Briefly, Disgrace, the film
version of J.M. Coetzee's novel of the same name, is the story of David
Lurie—a tired, white communications professor teaching romantic poetry
to apathetic students—who ultimately must come to terms with the end of
Apartheid through what are presented as a series of escalating
humiliations—from losing his teaching position to an attack which
results in the rape of his daughter and the burning of his face. It is
very clear from the beginning that these humiliations are tied to race.
After pressuring a black, female student in his class to sleep with him,
Lurie is forced out of the university in an echo of the Truth and
Reconciliation Committees when he will not admit that he was "wrong,"
only that he is guilty. With no teaching position, he decides to move
out to the countryside to live with his daughter, Lucy, and her lesbian
partner. Upon arriving, he learns that his daughter's partner has left
her and that she has established a "co-proprietorship" with Petrus, a
black farmer who has helped her set up a dog kennel and flower farm with
the condition that he too can live on the land.
Throughout this part of the film, David makes clear that this
"co-ownership" upsets him because, ultimately, Petrus does not know his
"place." He derisively calls him a "peasant" and, when seeing the goats
that Petrus has purchased for a wedding party tied up outside the house,
declares that he doesn't like the way that Petrus does things, inviting
the "beasts to meet the people who will eat them."
District 9, on the other hand, it is set in an
alternate version of the contemporary in which an extraterrestrial race
have landed in Johannesburg, South Africa, and have been forced by the
human population to live in segregated "townships" on the outskirts of
the city. The film centers on an eager, white middle-manager named Wikus
Van De Merwe who is tasked by his company, the global multinational MNU,
to serve eviction notices to the extraterrestrials or "prawns" as they
are called by the humans, letting them know that they are being moved to
a concentration camp. These notices must be served, we are informed, in
order to meet the demands of international law which require that the
aliens be informed of the move before it takes place. As he's serving
the notices, Wikus is infected with the extraterrestrials' DNA and
begins slowly transforming into a "prawn," but not before he ultimately
helps two of the aliens—a parent who has been given the European name
"Christopher Johnson" and child—escape the planet.
Despite their differences, what each
film relies on in re-writing the contradictions of race and class as an
epistemological confrontation between human and animal is what Derrida
theorizes as "the gaze of the absolute other" (11); that is, the "gaze
of the animal" which "offers to my sight the abyssal limit of the human:
the inhuman or the ahuman" (12). For example, during his time on the
farm Lurie begins to work at the local rescue shelter/veterinary
hospital and, as part of his transition to an "ethical" posthumanist,
helps to euthanize the dogs and take them to the incinerator. Most
significantly in this context, since it ultimately reflects the
"realization" that Lurie undergoes over the course of the film, the
attack on Lucy and him occurs after he has just told a story about the
"ignobility" of a male dog that was beaten until he hated his own
desire. As part of the attack the young men shoot Lucy's dogs, which is
meant to signal a sharp contrast to Lurie's adopting of an "ethical"
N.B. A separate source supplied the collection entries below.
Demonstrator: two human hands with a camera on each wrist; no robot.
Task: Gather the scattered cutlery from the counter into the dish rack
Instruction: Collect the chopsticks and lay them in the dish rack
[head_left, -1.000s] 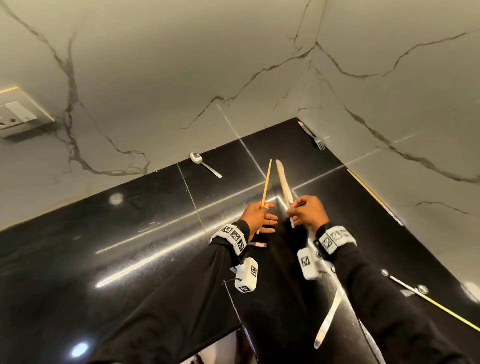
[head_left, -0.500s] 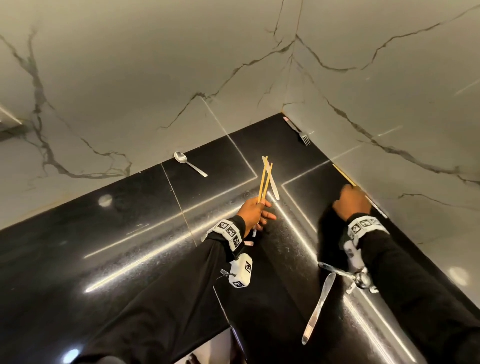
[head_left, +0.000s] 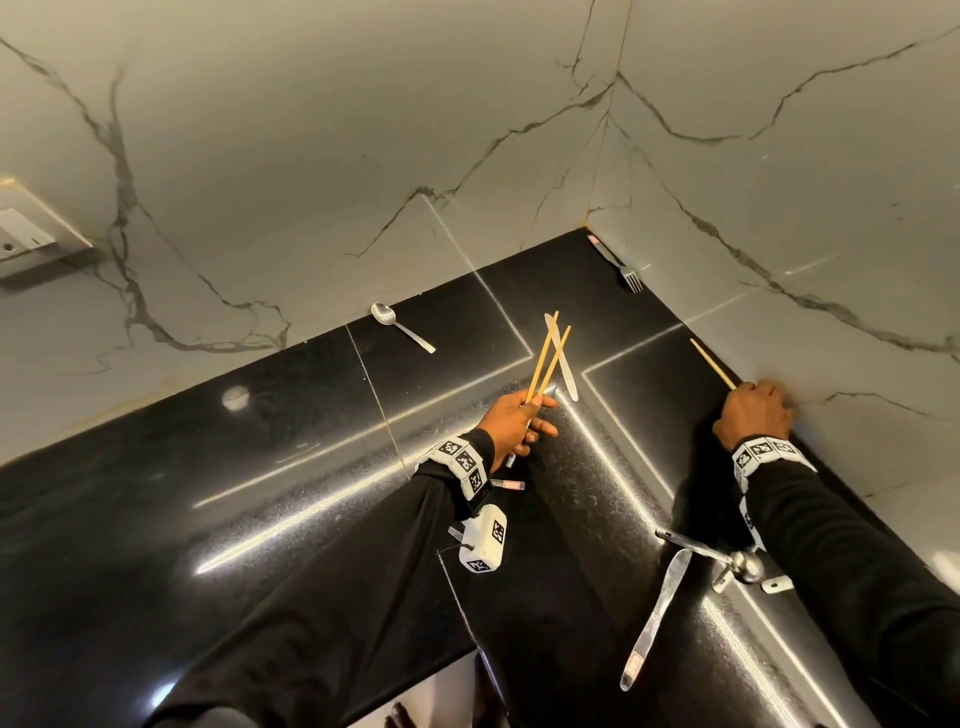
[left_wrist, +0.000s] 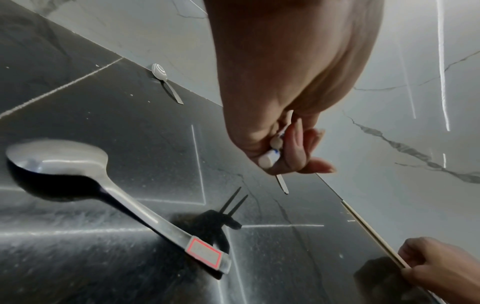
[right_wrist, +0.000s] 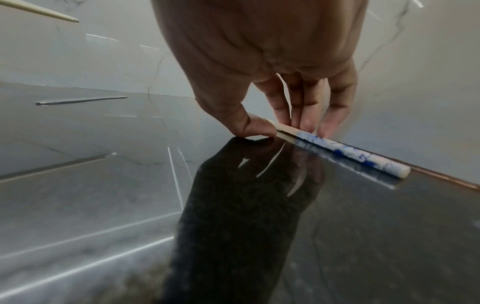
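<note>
My left hand (head_left: 535, 415) is raised over the black counter (head_left: 260, 467) and grips two wooden chopsticks (head_left: 543, 356) and a pale knife (head_left: 563, 364). In the left wrist view, the blue-and-white chopstick ends (left_wrist: 270, 158) stick out of that hand's curled fingers (left_wrist: 298, 144). My right hand (head_left: 753, 410) is at the foot of the right wall. Its thumb and fingers pinch a third chopstick (head_left: 711, 362) that lies on the counter. The right wrist view shows this chopstick's blue-patterned end (right_wrist: 350, 154) behind my right hand (right_wrist: 283, 127). No dish rack is in view.
A small spoon (head_left: 400, 327) lies by the back wall and a fork (head_left: 618, 265) in the corner. A large labelled spoon (left_wrist: 57, 164) lies under my left arm. A long metal knife with a pink label (head_left: 654, 618) lies near the front edge. A wall socket (head_left: 26, 239) is at the far left.
The knife went from my right hand into my left, beside the chopsticks. My right hand then moved right to the wall and now pinches the chopstick lying there.
</note>
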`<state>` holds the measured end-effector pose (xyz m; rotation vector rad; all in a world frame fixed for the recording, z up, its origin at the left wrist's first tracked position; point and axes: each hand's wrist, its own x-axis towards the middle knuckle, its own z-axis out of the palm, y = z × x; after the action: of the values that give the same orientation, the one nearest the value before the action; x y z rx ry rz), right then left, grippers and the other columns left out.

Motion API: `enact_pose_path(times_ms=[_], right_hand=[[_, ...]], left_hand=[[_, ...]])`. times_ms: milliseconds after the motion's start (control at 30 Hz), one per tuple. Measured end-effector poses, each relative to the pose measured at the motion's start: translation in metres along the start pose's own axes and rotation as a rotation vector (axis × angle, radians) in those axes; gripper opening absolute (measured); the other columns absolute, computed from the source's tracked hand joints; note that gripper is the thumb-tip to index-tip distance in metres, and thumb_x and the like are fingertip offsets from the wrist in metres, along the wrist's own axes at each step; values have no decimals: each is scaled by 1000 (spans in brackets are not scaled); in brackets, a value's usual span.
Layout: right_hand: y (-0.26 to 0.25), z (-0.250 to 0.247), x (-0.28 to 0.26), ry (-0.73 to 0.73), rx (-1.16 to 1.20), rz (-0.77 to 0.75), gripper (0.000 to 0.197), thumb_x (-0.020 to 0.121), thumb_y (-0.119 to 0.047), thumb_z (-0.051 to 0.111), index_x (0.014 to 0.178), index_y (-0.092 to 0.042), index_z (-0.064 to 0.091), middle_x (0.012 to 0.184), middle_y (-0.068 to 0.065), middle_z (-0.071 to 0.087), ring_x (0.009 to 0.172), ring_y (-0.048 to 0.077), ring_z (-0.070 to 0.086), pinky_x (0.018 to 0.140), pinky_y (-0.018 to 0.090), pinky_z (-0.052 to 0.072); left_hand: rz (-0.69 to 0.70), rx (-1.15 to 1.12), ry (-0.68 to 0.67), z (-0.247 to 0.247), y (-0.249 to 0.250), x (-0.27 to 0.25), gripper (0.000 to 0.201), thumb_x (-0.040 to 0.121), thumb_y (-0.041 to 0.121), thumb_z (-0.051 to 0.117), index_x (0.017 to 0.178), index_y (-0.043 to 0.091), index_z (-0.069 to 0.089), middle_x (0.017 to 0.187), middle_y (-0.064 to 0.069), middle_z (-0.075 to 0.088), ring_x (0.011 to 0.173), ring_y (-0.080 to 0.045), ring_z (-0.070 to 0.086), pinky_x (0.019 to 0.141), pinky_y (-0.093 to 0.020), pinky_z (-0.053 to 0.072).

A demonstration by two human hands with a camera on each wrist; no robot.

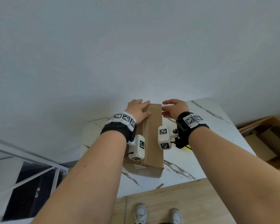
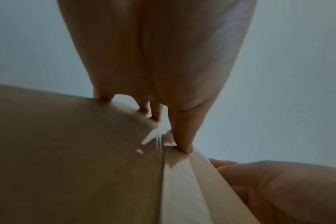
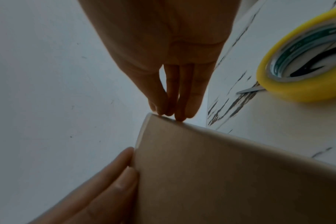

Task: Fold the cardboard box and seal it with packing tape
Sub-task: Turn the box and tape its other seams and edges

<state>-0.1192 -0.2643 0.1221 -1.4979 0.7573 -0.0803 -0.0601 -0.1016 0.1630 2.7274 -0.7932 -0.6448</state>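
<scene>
A closed brown cardboard box (image 1: 153,143) lies lengthwise on the marble table (image 1: 200,159), with a strip of clear tape (image 1: 145,135) along its top seam. My left hand (image 1: 138,110) lies flat on the far end of the top, and its fingertips (image 2: 184,145) press on the glossy tape (image 2: 182,189). At the box's far right corner is my right hand (image 1: 171,109), whose straight fingers (image 3: 175,106) touch the top edge of the box (image 3: 220,174). A yellow tape roll (image 3: 305,60) sits on the table to the right, mostly hidden behind my right wrist in the head view.
A scissors tip (image 3: 249,90) pokes out from under the tape roll. A wall rises right behind the table. Flat cardboard sheets (image 1: 265,143) lie in a wooden frame on the floor at right. A white metal frame (image 1: 23,167) stands at left.
</scene>
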Motion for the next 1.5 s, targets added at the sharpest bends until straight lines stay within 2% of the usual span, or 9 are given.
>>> enact_pose_path(times_ms=[133,333,467,567,667,933,1167,1400,1500], right_hand=[[3,5,0,5,13,33,14,85,-1,67,99,-4,67,92,19,71,80,32,71,79,41,60],[-2,6,2,49,-113,3,24,84,-5,70,104,-10,58,90,8,62,80,23,63,80,41,59],[-5,5,1,95,-239,-169,11,81,-3,69,85,-14,70,84,4,68,75,19,63,75,32,56],[-10,7,-1,66,-230,-152,18,84,1,60,91,-7,75,85,8,70,72,18,63,70,21,55],[-14,11,-2,26,-213,-99,18,84,0,58,89,-3,74,86,12,71,79,24,69,79,30,59],[-15,14,-11,-112,-404,-90,17,90,-29,55,92,-23,71,87,-3,70,72,20,69,85,41,57],[-14,7,-19,-182,-366,66,38,95,-34,55,117,-4,62,95,6,62,78,23,65,85,41,58],[-15,-9,-30,-232,-529,80,44,90,-52,57,107,-12,63,103,4,65,83,19,67,78,36,59],[-17,-19,-32,-179,-534,108,50,88,-57,56,103,-10,65,98,4,66,81,20,66,80,40,59]], left_hand=[[-3,-1,-13,1,-3,2,58,99,42,42,151,31,19,161,-3,12,148,-24,1,121,-42,9],[-2,-29,-15,-2,-4,-2,58,99,41,43,151,30,20,160,-3,12,149,-23,1,120,-40,8],[-3,-36,-3,0,-4,-2,58,98,41,44,151,31,21,160,-3,14,149,-22,2,120,-42,10],[1,-24,-4,0,-5,0,59,98,42,44,151,31,21,160,-4,15,148,-22,3,120,-42,11],[4,-21,2,-1,-5,-1,58,98,41,45,151,30,23,159,-5,16,148,-24,5,120,-40,11],[10,-46,35,-1,-5,-1,58,96,39,49,149,28,28,157,-6,22,146,-23,12,117,-36,15],[-7,73,15,-4,-10,7,57,96,42,46,149,27,29,152,-7,34,140,-27,28,115,-38,26],[-300,184,107,-12,-22,4,52,91,49,44,133,17,45,131,-12,50,122,-33,45,100,-43,40],[-417,174,175,-11,-34,1,38,90,50,44,97,15,54,115,-12,59,110,-32,53,93,-40,42]])
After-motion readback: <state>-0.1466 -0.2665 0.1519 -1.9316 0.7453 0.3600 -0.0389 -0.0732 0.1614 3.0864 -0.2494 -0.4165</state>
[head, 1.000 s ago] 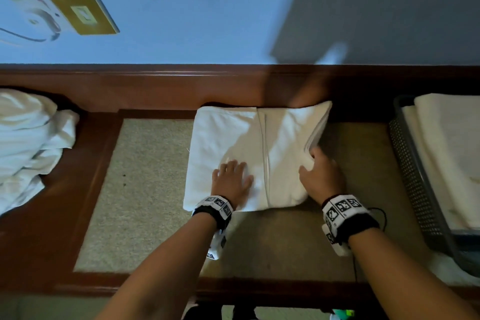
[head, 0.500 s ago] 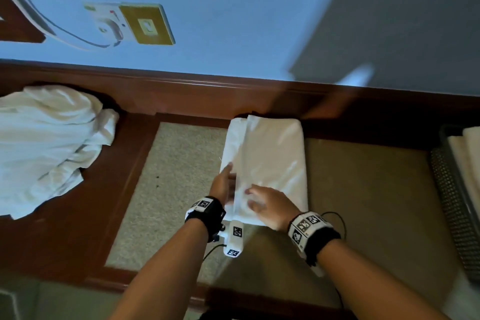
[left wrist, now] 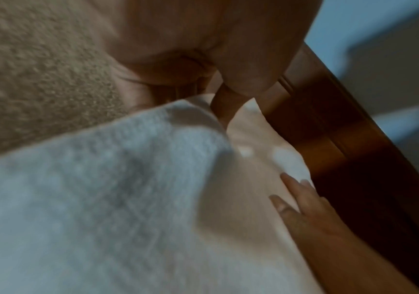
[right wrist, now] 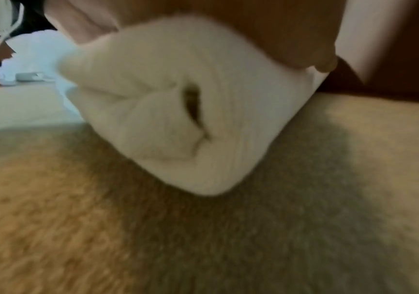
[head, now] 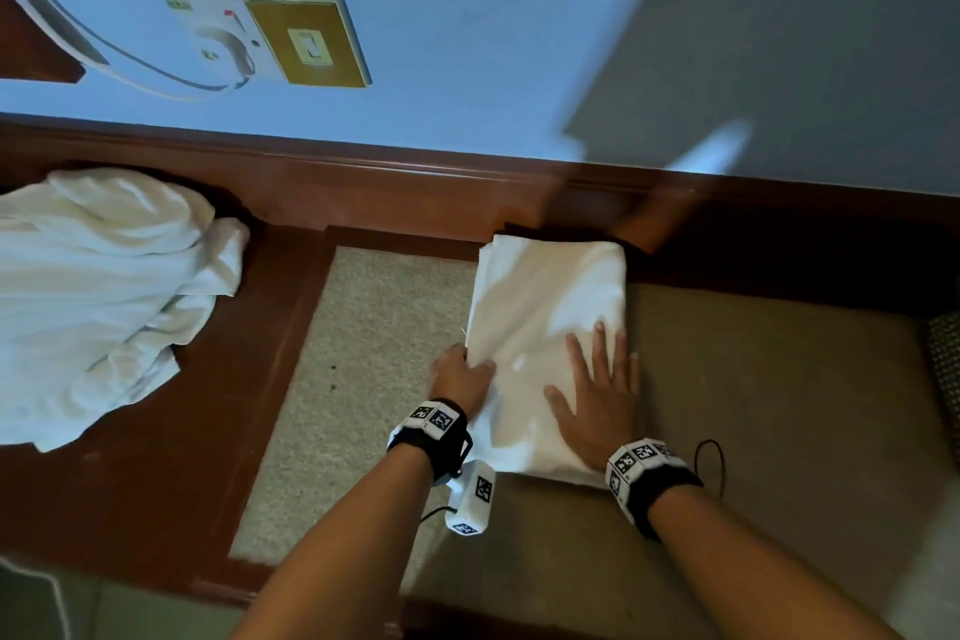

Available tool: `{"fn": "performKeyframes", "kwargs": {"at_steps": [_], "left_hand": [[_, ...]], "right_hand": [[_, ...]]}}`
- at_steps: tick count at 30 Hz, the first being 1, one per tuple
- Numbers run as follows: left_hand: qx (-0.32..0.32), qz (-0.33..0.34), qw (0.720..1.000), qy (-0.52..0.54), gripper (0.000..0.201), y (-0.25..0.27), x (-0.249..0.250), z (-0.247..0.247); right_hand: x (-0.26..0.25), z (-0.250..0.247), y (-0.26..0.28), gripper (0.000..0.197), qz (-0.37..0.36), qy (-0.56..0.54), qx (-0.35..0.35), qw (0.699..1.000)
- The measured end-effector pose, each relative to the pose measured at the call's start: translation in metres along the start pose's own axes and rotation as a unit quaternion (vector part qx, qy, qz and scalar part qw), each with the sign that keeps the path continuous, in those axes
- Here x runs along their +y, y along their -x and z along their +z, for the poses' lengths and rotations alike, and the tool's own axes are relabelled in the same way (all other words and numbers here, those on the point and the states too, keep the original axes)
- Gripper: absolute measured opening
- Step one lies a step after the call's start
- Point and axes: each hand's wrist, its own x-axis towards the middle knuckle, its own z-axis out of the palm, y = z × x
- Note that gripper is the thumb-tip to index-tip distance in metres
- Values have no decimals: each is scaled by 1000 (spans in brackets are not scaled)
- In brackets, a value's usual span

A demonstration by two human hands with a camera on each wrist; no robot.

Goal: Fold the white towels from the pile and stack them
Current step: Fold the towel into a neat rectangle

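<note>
— Since half a second ago, what shifted?
— Right hand [head: 597,392] slid from the folded white terry towel's [head: 545,307] near left part to its right side and spread flat.
— From the left, then?
— Loose pile of white towels [head: 98,296] sits on the brown wooden ledge [head: 244,405]. Left hand [head: 460,374] curls its fingers over the folded towel's left edge, pinching it. The right palm presses down, fingers splayed.
— And the towel?
— Narrow, thick rectangle on the beige carpeted inset [head: 363,379], its far end against the wooden rail.
</note>
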Motion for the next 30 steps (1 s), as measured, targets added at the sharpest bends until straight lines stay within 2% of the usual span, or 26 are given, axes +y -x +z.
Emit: {"fn": "performKeyframes", "kwargs": {"at_steps": [3,7,8,9,11,14,16,17,19,20,21,23,24,25,27,30], "left_hand": [[-25,-37,999,2,19,-12,8,-4],[-22,-24,999,11,68,-41,38,1],[-21,-20,1000,11,73,-48,47,2],[-18,-11,1000,14,70,-56,53,4],[-4,15,1000,23,49,-75,58,6],[44,24,999,22,29,-96,52,3],[79,13,997,-22,23,-97,54,2],[104,12,991,-79,21,-95,56,4],[135,57,953,-265,44,-81,66,14],[126,112,925,-340,54,-68,72,22],[93,185,898,-387,61,-53,79,31],[-8,330,828,-454,69,-36,81,53],[-59,368,793,-482,69,-39,75,61],[-103,378,770,-504,68,-45,70,64],[-129,358,765,-520,67,-68,59,55],[-81,298,811,-497,67,-90,49,31]], "right_hand": [[-2,6,-1,82,-9,23,15,1000],[-3,10,-3,83,-19,40,16,999],[-2,11,-3,83,-19,39,15,999],[-2,12,-4,84,-19,34,14,999],[0,13,-4,84,-20,20,13,1000],[1,12,-5,84,-23,12,18,1000],[1,12,-5,83,-22,13,17,1000],[1,12,-5,82,-21,14,20,999],[2,13,-6,79,-19,16,21,999],[2,13,-6,77,-18,15,23,999],[2,14,-6,76,-19,16,24,999],[3,16,-6,74,-18,22,22,999],[3,16,-6,75,-15,24,19,999],[4,17,-6,76,-12,25,17,999],[3,17,-6,79,-7,27,16,999],[2,17,-7,81,-7,24,15,1000]]}}
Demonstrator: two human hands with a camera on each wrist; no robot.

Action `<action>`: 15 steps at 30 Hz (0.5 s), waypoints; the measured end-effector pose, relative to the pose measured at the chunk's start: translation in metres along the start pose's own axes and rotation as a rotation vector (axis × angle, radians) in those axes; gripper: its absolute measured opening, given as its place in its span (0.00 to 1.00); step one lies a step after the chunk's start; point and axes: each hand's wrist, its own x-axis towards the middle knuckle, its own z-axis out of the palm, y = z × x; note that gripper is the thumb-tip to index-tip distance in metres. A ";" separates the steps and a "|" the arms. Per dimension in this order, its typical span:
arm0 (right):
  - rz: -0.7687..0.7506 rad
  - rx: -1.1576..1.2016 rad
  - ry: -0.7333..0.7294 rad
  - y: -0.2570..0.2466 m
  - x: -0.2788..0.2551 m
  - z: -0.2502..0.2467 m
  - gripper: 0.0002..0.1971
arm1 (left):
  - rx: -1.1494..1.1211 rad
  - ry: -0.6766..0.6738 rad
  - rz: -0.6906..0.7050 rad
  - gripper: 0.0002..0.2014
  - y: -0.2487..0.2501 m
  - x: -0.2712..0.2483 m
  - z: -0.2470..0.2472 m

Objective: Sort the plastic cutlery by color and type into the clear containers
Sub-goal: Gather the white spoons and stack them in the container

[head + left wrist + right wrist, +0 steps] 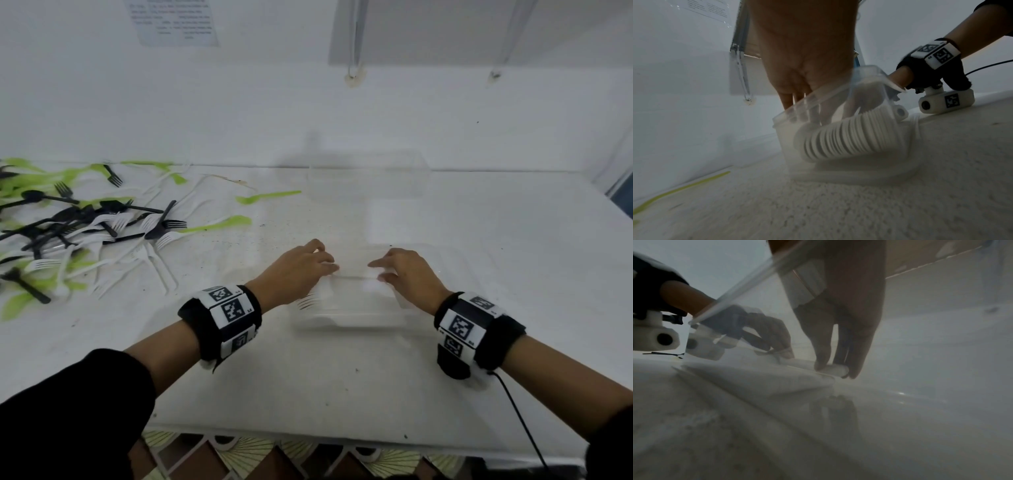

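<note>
Both hands are down inside the near clear container (349, 315), which sits on the white table (342, 387) right in front of the person. Left hand (298, 270) reaches in at the left end, fingers curled down onto a nested stack of white cutlery (851, 136); the left wrist view shows the rounded heads packed edge to edge against the container wall. Right hand (407, 274) is at the other end, and the right wrist view shows its fingertips (824, 365) pinching the white handle ends. Likely reason for the two-handed hold: squaring the stack so it lies flat along the bottom and leaves room for more. Whether these are spoons or forks I can't say for sure; tine marks show near the left wrist in the head view, the heads look round in the wrist view.

A second clear container (370, 178) stands further back near the wall, looks empty, hard to read through the plastic. The unsorted pile (78, 226) of black, white and green pieces lies well to the left, tangled together. Two loose green pieces (267, 197) lie between pile and containers. Nothing blocks the reach to the pile; the tangle itself is the main nuisance, and the container walls crowd the fingers.
</note>
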 end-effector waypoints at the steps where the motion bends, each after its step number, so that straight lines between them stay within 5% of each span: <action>1: 0.003 0.008 0.004 0.002 0.000 0.001 0.17 | -0.019 -0.022 -0.018 0.20 -0.001 0.001 -0.001; 6: 0.004 -0.148 0.008 -0.003 -0.002 0.005 0.18 | -0.068 -0.090 -0.048 0.24 -0.005 0.012 -0.005; 11: 0.047 -0.188 0.022 0.001 0.001 0.005 0.14 | -0.044 0.031 0.063 0.25 -0.009 0.012 -0.006; 15: 0.044 -0.110 0.011 0.001 0.002 0.005 0.12 | -0.107 -0.091 -0.078 0.24 -0.007 0.014 -0.006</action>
approach at the veterinary clinic. What he ultimately comes to see is
that recasting his identity in the new post-Apartheid landscape will
mean, in his words, being "humiliated… like a dog." This, however, is
meant to indicate not simply a personal humiliation, but, by the end of
the film, an inversion of his previous egoist "self" and, through
identification with animals’ perspective, the full recognition of the
epistemological conditions which produce otherness. When, at the
conclusion of the film, Lurie leaves his car at the top of the mountain
and walks down to Lucy's farm for tea, giving up on his silent protest
at the "deal" that Lucy has made with Petrus to become her "wife" in
exchange for protection from future attacks, the viewer has been
positioned to see him as no longer able to act on his desires and thus
having been reduced to being "a dog." In this way, we are meant to see
the deep connection that Lurie makes between humans and animals. He sees
that to be other, whether human or animal, means being "humiliated" by
those in power. Of course, the image of the white professor who is
powerless in the face of the black farmers completely inverts the
reality of social relations in South Africa, in which unemployment is
listed as anywhere from 31% to 42%, falling largely on the black
population (Zeiling and Ceruti). But this, I argue, is the point.
Posthumanism is an ideology which separates culture from reality and,
instead, posits that regardless of the economic, social reality is
always driven by divisions which violently classify those whose desires
place them outside the "normal" bounds of society.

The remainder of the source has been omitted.